“I Think That the Women Made the Folk Songs”: Phyllis Marks in Concert

Phyllis Marks, ballad singer
Phyllis Marks performs at the West Virginia Humanities Council. Photo by Mike Keller.

On September 8, 2016 we hosted our first West Virginia Folklife Program concert on the patio of the West Virginia Humanities Council, with a performance by 89 year-old Gilmer County ballad singer Phyllis Marks.

Phyllis Marks was born Phyllis Mariam Frashure on June 5, 1927, in Sand Fork, Gilmer County, WV. According to folklorist Gerry Milnes, Marks is the last active ballad singer in the state who, as she says, “learned by heart,” via oral transmission, mainly from her mother and grandmother, both of Irish ancestry. Since 1954, Phyllis has performed annually at the West Virginia State Folk Festival at Glenville. A fixture at the festival and in her community, the 2005 festival was dedicated to her.

Marks was recorded in 1978 for the Library of Congress and has been featured in various books and radio programs. In 1997, she worked with Gerry Milnes to release the Augusta Heritage album Phyllis Marks: Old-Time Songs of West Virginia.

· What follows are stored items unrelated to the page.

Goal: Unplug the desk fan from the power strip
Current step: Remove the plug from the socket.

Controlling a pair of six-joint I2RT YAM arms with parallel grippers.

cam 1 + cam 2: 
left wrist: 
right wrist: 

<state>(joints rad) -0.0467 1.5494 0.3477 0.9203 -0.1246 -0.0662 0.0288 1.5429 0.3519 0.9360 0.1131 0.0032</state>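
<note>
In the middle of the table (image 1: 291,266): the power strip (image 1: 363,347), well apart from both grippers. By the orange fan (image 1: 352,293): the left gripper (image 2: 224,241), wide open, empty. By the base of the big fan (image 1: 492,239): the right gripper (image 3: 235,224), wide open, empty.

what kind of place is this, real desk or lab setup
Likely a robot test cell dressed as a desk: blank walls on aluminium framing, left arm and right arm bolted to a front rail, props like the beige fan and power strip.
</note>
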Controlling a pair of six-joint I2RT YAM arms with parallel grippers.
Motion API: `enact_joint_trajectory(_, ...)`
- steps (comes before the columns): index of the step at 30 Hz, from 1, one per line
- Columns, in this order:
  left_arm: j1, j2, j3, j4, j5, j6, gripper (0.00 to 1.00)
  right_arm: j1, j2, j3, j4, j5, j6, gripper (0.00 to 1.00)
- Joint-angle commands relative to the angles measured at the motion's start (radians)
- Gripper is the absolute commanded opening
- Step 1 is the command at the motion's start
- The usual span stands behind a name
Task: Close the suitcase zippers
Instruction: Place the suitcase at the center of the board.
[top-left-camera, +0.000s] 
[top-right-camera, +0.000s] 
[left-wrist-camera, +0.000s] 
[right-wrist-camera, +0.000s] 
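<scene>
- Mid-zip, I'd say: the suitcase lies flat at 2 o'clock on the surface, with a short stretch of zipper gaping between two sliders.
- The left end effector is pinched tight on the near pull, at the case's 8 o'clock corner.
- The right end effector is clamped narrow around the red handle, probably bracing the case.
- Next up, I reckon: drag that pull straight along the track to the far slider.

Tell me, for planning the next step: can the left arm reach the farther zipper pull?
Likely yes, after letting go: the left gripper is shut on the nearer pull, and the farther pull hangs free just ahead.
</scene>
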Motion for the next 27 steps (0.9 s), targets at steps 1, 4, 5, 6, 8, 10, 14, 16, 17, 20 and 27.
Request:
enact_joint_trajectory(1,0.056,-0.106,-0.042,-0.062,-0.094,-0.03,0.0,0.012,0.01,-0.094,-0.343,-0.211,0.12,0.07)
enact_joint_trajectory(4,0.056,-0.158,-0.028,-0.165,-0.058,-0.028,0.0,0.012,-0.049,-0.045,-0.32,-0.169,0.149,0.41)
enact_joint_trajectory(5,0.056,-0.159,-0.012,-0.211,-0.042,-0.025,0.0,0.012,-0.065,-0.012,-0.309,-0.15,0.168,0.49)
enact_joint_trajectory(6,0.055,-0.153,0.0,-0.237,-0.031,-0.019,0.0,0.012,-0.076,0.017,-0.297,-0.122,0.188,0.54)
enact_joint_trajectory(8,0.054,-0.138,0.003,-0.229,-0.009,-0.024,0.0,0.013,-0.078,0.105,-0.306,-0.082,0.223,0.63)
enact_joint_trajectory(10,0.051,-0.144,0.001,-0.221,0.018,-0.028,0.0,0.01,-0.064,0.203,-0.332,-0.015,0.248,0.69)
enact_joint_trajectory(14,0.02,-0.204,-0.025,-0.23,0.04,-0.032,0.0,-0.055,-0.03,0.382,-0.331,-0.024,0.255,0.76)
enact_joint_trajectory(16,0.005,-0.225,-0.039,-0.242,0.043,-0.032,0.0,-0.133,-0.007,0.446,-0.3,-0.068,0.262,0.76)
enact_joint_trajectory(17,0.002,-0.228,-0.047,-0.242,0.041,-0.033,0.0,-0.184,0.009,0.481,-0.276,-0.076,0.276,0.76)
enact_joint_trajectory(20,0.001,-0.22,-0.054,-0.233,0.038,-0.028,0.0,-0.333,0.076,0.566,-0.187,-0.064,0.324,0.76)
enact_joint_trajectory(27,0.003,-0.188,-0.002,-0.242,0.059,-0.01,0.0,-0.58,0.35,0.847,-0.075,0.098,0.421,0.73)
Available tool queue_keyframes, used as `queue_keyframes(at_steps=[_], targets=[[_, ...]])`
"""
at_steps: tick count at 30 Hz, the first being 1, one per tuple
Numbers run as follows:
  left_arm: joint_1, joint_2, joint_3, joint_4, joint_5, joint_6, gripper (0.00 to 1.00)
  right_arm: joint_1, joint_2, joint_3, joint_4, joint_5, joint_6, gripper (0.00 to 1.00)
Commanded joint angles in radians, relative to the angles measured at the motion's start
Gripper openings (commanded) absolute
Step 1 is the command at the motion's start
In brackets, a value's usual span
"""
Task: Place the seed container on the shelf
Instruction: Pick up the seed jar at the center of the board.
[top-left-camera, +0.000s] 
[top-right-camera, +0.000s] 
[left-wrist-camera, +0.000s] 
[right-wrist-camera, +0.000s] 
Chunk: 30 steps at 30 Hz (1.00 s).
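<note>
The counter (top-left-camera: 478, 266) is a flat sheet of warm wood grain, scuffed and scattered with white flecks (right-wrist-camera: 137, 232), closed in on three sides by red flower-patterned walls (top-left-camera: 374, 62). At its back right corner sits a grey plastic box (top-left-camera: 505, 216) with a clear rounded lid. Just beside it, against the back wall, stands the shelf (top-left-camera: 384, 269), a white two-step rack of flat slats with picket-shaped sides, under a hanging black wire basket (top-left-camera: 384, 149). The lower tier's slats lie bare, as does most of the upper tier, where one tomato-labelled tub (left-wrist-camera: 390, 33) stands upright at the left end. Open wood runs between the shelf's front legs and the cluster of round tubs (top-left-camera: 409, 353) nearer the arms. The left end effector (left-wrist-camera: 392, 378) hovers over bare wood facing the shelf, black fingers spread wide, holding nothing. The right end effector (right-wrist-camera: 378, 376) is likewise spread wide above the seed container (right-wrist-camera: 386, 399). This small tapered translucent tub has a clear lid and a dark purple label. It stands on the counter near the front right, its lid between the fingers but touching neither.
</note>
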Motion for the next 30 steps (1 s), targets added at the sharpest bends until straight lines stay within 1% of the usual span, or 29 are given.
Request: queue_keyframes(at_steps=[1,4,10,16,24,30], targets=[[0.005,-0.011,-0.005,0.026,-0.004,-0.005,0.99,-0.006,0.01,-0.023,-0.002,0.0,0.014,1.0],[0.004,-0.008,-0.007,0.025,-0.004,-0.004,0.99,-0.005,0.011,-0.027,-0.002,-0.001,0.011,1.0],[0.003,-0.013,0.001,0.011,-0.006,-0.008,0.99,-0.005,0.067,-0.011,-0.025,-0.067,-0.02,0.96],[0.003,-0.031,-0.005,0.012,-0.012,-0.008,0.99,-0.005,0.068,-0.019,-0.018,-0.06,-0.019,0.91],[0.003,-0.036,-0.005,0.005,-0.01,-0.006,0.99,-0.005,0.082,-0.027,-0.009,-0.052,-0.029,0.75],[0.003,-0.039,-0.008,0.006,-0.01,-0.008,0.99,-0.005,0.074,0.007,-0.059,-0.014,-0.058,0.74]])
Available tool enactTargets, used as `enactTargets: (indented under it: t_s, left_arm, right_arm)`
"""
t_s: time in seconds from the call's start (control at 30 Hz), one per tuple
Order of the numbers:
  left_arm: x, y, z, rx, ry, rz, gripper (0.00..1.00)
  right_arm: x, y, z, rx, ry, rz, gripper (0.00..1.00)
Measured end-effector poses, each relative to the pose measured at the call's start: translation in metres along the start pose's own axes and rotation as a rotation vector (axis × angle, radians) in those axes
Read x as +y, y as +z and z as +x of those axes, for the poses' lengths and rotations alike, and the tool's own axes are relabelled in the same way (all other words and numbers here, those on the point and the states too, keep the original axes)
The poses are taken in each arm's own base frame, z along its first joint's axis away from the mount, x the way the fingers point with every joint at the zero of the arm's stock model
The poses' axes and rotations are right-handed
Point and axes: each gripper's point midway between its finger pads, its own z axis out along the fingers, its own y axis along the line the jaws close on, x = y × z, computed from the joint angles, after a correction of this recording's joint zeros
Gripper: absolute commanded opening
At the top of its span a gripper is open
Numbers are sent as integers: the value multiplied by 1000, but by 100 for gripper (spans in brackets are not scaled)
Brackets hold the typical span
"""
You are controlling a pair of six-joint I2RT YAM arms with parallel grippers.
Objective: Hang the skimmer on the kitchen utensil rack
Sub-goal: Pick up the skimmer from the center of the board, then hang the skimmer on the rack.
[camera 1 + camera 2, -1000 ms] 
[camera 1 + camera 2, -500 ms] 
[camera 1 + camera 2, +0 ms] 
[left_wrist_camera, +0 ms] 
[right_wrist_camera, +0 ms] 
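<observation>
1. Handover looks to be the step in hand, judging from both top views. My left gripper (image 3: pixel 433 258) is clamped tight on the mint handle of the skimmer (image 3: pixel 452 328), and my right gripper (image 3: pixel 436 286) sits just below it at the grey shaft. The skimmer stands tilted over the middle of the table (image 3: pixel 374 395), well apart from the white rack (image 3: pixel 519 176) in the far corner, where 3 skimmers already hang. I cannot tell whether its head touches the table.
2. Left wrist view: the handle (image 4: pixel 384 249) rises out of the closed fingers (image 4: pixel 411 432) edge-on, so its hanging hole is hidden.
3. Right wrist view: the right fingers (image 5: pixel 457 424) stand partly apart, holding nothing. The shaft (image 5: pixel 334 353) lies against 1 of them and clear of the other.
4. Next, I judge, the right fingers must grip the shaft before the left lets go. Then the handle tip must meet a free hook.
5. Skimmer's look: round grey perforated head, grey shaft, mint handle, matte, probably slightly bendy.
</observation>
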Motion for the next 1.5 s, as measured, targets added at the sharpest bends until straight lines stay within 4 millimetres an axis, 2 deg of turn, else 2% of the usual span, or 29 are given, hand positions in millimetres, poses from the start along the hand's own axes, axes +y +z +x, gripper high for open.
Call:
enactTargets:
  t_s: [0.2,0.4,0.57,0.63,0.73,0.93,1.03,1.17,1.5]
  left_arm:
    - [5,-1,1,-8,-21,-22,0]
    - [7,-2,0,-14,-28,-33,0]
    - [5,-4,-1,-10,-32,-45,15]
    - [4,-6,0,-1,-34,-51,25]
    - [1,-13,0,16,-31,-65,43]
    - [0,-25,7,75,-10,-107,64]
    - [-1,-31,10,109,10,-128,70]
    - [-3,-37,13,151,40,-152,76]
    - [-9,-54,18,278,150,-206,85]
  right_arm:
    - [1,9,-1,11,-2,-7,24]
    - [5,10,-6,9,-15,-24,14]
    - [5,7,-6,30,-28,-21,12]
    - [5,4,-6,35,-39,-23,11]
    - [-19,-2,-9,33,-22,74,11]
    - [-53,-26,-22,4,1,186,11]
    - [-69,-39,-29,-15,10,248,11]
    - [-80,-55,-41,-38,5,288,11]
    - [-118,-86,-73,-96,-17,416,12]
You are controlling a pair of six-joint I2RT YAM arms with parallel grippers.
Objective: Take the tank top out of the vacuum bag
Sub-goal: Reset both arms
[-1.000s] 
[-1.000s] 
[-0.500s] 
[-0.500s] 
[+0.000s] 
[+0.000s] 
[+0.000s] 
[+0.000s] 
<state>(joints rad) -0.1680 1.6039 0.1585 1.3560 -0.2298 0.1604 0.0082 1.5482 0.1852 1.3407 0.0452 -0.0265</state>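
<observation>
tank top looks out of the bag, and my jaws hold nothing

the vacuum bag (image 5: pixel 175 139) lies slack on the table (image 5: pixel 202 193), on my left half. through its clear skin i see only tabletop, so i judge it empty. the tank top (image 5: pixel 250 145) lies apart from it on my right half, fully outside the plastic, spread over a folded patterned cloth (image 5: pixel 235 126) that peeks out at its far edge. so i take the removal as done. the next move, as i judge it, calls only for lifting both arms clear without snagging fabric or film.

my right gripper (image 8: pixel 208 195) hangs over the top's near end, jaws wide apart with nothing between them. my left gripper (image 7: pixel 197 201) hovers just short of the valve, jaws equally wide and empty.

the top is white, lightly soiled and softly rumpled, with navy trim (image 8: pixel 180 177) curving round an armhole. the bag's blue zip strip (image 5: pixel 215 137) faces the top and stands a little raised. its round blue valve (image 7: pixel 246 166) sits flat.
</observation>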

In this clip from the event, Marks performs the Child ballad, “Bow and Balance to Me,” (aka “Two Sisters”) which she learned from her mother.

“I guess I’ll start with the “Bow and Balance to Me.” My mother seemed to think there was another song that went with this that was really the song– that this was a play party game where you sing bow and balance to me. So when we get to that part, “bow down, bow down” and “bow and balance to me,” I’d like for the whole congregation to join in that. That’s the way the songs were passed down—word of mouth. That’s why some of them have different words, different tunes if they didn’t know what went there they made up something so that’s why some of them were different.”

Phyllis Marks, ballad singer
Phyllis Marks concert on the West Virginia Humanities Council patio. Photo by Mike Keller.

“Now I think that the women made the folk songs. I think that the men come home after being out deadin’-around with their foot in the road like the men likes to do, and told their wives these stories and she had to make up the songs to entertain the older children while she churned and rocked the cradle with the other foot. But now that’s just my guess. And now all these little riddle-dy diddle-dies can entertain the children.”

The concert, which drew over 50 attendees, was supported by a Henry Reed Fund Award from the American Folklife Center at the Library of Congress as well as ZMM Architects & Engineers. The recording of the event will become part of the archival holdings of the American Folklife Center.